[What to work on]:
Each line of the material, from the first through the one containing "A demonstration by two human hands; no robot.", is to be written out exactly.

[Stored data]:
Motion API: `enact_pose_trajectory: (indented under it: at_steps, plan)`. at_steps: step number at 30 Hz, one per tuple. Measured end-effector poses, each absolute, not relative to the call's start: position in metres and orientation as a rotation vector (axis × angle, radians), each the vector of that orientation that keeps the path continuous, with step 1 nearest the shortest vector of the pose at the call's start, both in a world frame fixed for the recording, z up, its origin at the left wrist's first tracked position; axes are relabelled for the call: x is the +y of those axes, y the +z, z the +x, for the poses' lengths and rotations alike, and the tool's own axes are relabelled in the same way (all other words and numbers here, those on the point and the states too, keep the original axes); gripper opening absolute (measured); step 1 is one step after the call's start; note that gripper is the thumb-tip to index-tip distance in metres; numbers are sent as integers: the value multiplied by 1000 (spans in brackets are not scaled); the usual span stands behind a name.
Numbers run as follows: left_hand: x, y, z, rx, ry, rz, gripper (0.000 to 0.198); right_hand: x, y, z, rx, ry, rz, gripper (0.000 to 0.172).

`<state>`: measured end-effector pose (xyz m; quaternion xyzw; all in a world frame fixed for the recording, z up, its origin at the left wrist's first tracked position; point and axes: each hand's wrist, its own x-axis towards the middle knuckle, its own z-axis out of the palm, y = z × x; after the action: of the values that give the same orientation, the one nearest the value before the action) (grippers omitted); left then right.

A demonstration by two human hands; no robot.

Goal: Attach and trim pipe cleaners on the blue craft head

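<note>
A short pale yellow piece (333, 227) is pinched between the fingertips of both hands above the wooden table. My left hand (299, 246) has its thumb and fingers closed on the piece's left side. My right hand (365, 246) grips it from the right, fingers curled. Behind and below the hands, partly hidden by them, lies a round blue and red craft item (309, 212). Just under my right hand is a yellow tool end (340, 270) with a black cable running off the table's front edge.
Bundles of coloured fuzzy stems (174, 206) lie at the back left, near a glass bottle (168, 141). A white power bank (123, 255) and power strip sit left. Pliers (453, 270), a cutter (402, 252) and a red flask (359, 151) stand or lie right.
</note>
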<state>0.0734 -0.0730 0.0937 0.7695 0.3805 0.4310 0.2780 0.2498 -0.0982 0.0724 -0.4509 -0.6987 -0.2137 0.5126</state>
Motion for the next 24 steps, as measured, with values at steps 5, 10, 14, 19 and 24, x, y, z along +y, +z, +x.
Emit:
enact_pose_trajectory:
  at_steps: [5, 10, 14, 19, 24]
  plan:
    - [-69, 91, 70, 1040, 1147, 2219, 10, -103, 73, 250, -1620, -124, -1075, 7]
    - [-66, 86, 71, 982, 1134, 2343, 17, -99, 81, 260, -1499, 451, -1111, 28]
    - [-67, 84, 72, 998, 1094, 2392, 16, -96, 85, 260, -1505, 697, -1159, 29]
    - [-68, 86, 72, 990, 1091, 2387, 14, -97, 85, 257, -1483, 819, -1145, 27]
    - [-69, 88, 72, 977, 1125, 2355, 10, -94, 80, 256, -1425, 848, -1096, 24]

[Task solution]:
Motion API: `enact_pose_trajectory: (indented under it: at_steps, plan)`. at_steps: step number at 30 Hz, one per tuple. Measured end-effector poses, each absolute, not relative to the call's start: position in metres and orientation as a rotation vector (axis × angle, radians), each the vector of that orientation that keeps the path continuous, with step 1 nearest the shortest vector of the pose at the call's start, both in a world frame fixed for the recording, z up, its origin at the left wrist's first tracked position; axes are relabelled for the call: x is the +y of those axes, y the +z, z the +x, for the poses' lengths and rotations alike, and the tool's own axes are relabelled in the same way (all other words and numbers here, those on the point and the states too, keep the original axes); gripper opening absolute (measured); step 1 is one step after the call's start; note that gripper is the thumb-tip to index-tip distance in metres; numbers are sent as integers: the value multiplied by 1000 (spans in brackets are not scaled); the usual span stands behind a name.
Numbers run as follows: left_hand: x, y, z, rx, ry, rz, gripper (0.000 to 0.198); right_hand: x, y, z, rx, ry, rz, gripper (0.000 to 0.172).

`<state>`: measured end-effector pose (xyz m; quaternion xyzw; all in a world frame fixed for the recording, z up, its origin at the left wrist's first tracked position; point and axes: each hand's wrist, its own x-axis towards the middle knuckle, its own z-axis out of the palm, y = z × x; after the action: of the values that give the same orientation, the one nearest the value before the action) (grippers omitted); left then right.

A demonstration by two human hands; no robot.

This answer requires nothing further.